The Matrix Not a Metaphor
About 10 years ago, I was preparing to bring a group of innovation practitioners to a massive health care company in Minneapolis to facilitate workshops as part of the enterprise’s annual innovation days event. I had t-shirts made for us all, which featured the iconic green flowing typographic code we all came to know through the Wachowski’s 1999 film, The Matrix.
I had the t-shirts printed with the message: The Matrix is Not a Metaphor. It had become a thought in my head that we were, more and more, living within a technologized environment.
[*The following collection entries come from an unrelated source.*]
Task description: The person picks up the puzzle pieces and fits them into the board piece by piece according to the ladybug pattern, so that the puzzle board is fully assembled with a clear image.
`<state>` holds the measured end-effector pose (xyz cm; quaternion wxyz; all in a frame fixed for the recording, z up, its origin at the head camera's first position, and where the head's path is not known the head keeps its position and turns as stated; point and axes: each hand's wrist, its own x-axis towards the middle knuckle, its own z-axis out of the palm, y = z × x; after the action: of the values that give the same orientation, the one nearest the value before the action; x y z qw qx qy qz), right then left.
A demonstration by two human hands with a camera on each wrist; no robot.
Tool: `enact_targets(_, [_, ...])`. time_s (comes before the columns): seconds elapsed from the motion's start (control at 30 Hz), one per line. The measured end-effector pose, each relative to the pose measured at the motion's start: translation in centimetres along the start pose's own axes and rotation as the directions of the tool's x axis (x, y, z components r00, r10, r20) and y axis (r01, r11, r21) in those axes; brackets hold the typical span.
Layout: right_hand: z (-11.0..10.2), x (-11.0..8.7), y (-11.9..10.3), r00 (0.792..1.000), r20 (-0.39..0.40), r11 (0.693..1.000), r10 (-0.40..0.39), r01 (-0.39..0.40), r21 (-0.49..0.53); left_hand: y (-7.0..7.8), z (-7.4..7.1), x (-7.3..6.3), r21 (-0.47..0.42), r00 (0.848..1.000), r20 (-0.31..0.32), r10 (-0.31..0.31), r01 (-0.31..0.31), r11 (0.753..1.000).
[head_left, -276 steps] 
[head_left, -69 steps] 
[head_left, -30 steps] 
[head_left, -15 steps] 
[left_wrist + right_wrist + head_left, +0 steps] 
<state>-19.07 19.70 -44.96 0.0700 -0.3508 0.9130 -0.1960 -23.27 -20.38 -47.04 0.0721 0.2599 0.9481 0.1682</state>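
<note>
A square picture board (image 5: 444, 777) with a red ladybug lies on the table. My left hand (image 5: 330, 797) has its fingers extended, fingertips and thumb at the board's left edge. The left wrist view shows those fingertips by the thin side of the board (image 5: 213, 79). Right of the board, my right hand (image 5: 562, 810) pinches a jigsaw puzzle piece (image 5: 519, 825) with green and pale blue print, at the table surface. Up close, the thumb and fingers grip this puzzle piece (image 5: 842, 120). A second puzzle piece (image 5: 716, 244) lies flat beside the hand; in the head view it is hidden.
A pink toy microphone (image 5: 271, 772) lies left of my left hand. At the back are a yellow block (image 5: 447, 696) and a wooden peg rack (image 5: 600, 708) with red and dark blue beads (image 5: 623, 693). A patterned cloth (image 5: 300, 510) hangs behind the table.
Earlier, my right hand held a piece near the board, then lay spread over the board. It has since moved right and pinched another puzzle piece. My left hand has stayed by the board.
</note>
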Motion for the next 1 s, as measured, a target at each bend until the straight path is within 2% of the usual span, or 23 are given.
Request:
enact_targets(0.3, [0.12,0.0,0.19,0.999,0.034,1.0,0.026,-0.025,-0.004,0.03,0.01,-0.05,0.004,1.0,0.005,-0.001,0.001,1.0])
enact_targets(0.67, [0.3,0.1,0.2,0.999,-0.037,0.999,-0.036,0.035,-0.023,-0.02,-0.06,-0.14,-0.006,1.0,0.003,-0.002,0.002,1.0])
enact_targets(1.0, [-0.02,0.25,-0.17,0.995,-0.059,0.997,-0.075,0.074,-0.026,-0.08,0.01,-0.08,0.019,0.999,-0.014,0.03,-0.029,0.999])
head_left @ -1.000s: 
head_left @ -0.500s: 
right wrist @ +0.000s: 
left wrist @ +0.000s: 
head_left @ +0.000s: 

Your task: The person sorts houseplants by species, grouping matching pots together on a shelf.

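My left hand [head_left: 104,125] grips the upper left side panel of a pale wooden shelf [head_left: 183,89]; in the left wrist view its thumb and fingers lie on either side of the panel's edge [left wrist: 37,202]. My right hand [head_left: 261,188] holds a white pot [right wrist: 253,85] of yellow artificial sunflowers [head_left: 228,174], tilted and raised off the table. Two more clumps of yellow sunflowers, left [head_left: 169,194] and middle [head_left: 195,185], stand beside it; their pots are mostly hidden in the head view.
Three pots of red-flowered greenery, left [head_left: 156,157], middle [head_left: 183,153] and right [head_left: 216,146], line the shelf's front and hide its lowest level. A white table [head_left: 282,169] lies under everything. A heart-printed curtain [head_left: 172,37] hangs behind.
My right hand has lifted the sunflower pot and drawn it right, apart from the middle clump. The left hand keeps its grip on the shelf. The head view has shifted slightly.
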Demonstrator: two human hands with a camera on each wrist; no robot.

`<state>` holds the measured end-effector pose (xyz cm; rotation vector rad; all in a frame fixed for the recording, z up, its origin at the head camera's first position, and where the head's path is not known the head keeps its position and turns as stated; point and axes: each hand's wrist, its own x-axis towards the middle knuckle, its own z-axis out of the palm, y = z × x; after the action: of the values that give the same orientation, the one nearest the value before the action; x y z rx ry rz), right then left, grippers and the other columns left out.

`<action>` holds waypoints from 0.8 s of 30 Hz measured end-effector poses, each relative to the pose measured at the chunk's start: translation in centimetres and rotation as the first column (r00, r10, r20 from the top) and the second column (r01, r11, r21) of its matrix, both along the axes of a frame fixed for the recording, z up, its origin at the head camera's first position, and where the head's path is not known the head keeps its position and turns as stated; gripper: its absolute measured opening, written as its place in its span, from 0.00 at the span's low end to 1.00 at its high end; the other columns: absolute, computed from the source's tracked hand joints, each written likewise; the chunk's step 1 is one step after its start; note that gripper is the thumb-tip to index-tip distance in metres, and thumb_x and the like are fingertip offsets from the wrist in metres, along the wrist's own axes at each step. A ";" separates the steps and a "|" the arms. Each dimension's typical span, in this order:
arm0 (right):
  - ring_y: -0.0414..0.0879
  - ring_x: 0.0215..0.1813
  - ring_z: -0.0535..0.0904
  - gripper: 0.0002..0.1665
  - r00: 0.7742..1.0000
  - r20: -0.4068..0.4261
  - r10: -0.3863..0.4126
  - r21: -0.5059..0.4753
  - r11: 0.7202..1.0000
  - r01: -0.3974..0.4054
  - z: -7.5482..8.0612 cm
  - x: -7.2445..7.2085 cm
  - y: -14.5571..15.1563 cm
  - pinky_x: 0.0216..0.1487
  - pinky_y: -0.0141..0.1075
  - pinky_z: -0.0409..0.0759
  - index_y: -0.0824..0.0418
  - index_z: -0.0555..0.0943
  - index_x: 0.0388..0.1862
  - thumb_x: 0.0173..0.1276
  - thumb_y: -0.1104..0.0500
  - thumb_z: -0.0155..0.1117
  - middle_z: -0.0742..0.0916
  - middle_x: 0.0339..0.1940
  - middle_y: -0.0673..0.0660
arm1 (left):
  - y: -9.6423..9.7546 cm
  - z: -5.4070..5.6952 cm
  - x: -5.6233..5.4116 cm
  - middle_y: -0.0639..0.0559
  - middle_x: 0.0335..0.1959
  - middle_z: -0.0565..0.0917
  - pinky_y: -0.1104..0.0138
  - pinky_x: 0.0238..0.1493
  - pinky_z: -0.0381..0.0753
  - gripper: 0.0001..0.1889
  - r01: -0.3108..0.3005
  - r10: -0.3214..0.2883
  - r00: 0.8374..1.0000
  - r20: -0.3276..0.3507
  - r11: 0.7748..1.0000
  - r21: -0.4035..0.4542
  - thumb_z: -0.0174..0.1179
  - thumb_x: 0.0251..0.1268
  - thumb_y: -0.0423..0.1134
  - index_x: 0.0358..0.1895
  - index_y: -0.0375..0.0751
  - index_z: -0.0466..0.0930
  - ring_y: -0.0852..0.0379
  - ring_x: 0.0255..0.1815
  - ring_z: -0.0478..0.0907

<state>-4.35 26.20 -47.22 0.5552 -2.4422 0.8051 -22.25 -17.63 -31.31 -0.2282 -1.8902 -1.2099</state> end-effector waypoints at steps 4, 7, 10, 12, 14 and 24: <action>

Arguably, that’s what The Matrix is about, questions of human freedom and consciousness in the context of the ubiquity of such an environment.
That’s all a long-winded was of proffering a single claim, namely that a handful of important works of fiction are, likewise, not metaphors, but instead urgent exposés on the nature of reality.
The novels I have in mind are:
The Handmaid’s Tale by Margaret Atwood
Kindred by Octavia Butler
The Word for World is Forest by Ursula K. Le Guin
I am sure that one could multiply examples, but I choose these three deliberately, since each is an indictment of an all too present and persistent social evil: of patriarchy and the domination of and violence against women; of the persistence of racial violence and domination rooted in the American practice of enslavement; and the colonized mind that is the invisible and enduring legacy of the violence of colonialism.
The great Arthur C. Clarke wrote in his much too overlooked Profiles of the Future (1962): “reading science-fiction is essential training for anyone wishing to look more than ten years ahead.” His point was that this form of literature ought to become understood and accepted as vital to the work of creating better futures. Consider his loving reference in the forward to the book of Ray Bradbury’s adage: “I don’t try to predict the future — I try to prevent it.”
Atwood specifically disqualified The Handmaid’s Tale from consideration as a work of science-fiction, calling it, instead, speculative fiction: “There’s a precedent in real life for everything in the book. I decided not to put anything in that somebody somewhere hadn’t already done.” And, therefore, such work is as much about history as it is about speculation.
The most important reason to accept my assertion that Atwood, Butler and Le Guin’s writing is not the work of metaphor is to see them all in the service of trying to prevent the continuation of the nightmare’s of sexism, racism and colonialism from extending indefinitely into our futures. To miss this is to mistake their work for mere entertainment rather than as teaching.
I am grateful to Atwood, Butler and Le Guin as teachers, and to my mothers Kay Dila and Franceen Fuger Dila, my sisters Mary and Sophie Dila, to my wife and partner of 30 years, Moira Dossetor, and to my great friend HK Dunston who, in guiding me back to science-fiction, connected me to one of the most vital wellsprings of knowledge and learning in global culture.